Task requirements » Copy the listing exactly, please, and keep every picture out of it.

Collected material »
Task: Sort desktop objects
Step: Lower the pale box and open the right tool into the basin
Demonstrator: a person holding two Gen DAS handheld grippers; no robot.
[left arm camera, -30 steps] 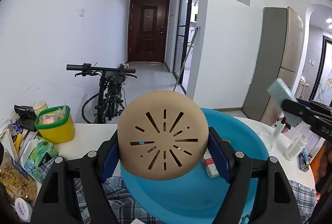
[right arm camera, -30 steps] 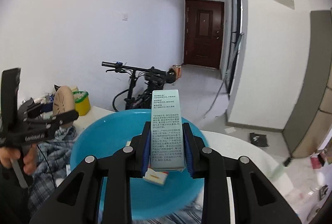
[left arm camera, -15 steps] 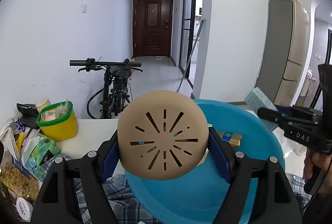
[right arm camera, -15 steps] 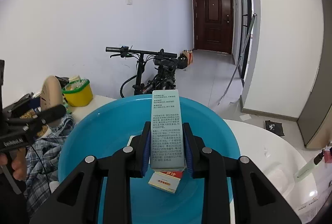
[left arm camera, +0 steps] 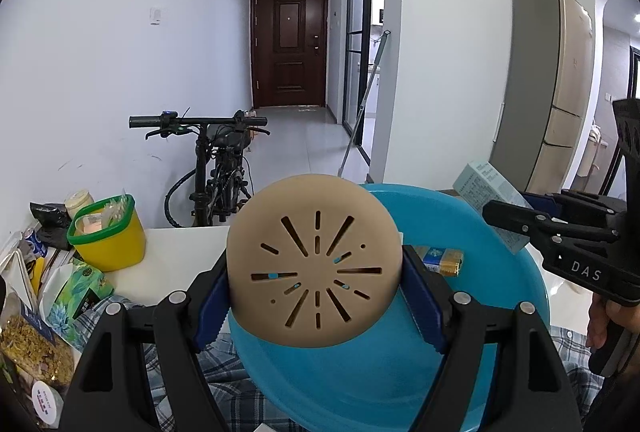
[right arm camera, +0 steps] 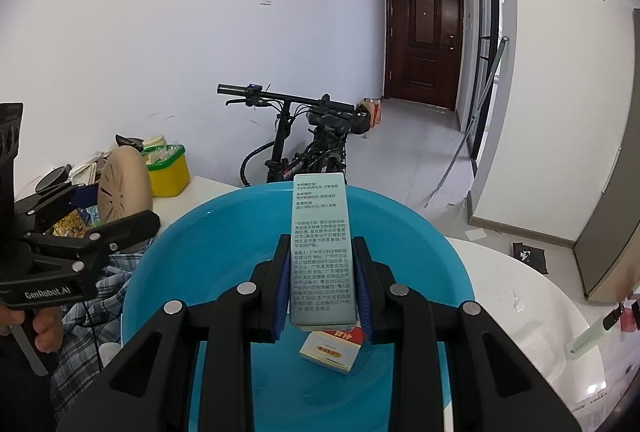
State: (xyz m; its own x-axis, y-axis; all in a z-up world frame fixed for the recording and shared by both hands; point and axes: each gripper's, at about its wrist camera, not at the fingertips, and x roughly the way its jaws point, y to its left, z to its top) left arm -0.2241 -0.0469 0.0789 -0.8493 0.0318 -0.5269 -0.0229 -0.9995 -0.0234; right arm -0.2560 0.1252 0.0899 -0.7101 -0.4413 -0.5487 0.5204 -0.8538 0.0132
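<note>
My left gripper (left arm camera: 316, 296) is shut on a beige round slotted lid (left arm camera: 314, 264), held upright over the near left rim of a blue basin (left arm camera: 512, 296). My right gripper (right arm camera: 322, 290) is shut on a tall pale green box (right arm camera: 322, 248) with printed text, held upright over the basin (right arm camera: 224, 232). A small gold and red box (right arm camera: 332, 350) lies on the basin floor; it shows as a blue-gold pack in the left wrist view (left arm camera: 440, 260). The left gripper with the lid (right arm camera: 122, 186) appears at the left of the right wrist view, and the green box (left arm camera: 490, 204) at the right of the left one.
The basin sits on a plaid cloth (left arm camera: 224, 384) on a white table (left arm camera: 176, 256). A yellow tub with green rim (left arm camera: 106, 232), a tissue pack (left arm camera: 74, 294) and snack bags (left arm camera: 28, 348) crowd the left. A bicycle (left arm camera: 220, 168) stands behind. Bottles (right arm camera: 592, 336) lie at right.
My right gripper with the green box has moved left and in over the basin. The left gripper keeps holding the lid, with the view shifted slightly.
</note>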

Response to this exercise »
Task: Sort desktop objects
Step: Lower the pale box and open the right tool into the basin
Demonstrator: a person holding two Gen DAS handheld grippers; no robot.
[left arm camera, -30 steps] 
[right arm camera, -30 steps] 
[left arm camera, -15 steps] 
[right arm camera, -15 steps] 
[left arm camera, +0 steps] 
[right arm camera, +0 steps] 
State: (xyz m; its own x-axis, y-axis; all in a z-up world frame fixed for the recording and shared by both hands; point and axes: each gripper's, at about its wrist camera, not at the fingertips, and x roughly the way its jaws point, y to its left, z to its top) left arm -0.2241 -0.0469 0.0789 -0.8493 0.0318 -0.5269 -0.0229 -0.9995 -0.0234; right arm -0.2560 0.1252 0.0899 -0.7101 -0.4413 -0.5487 0.5204 -0.8538 0.0132
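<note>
My left gripper (left arm camera: 316, 296) is shut on a beige round slotted lid (left arm camera: 314, 264), held upright over the near left rim of a blue basin (left arm camera: 512, 296). My right gripper (right arm camera: 322, 290) is shut on a tall pale green box (right arm camera: 322, 248) with printed text, held upright over the basin (right arm camera: 224, 232). A small gold and red box (right arm camera: 332, 350) lies on the basin floor; it shows as a blue-gold pack in the left wrist view (left arm camera: 440, 260). The left gripper with the lid (right arm camera: 122, 186) appears at the left of the right wrist view, and the green box (left arm camera: 490, 204) at the right of the left one.
The basin sits on a plaid cloth (left arm camera: 224, 384) on a white table (left arm camera: 176, 256). A yellow tub with green rim (left arm camera: 106, 232), a tissue pack (left arm camera: 74, 294) and snack bags (left arm camera: 28, 348) crowd the left. A bicycle (left arm camera: 220, 168) stands behind. Bottles (right arm camera: 592, 336) lie at right.
My right gripper with the green box has moved left and in over the basin. The left gripper keeps holding the lid, with the view shifted slightly.
</note>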

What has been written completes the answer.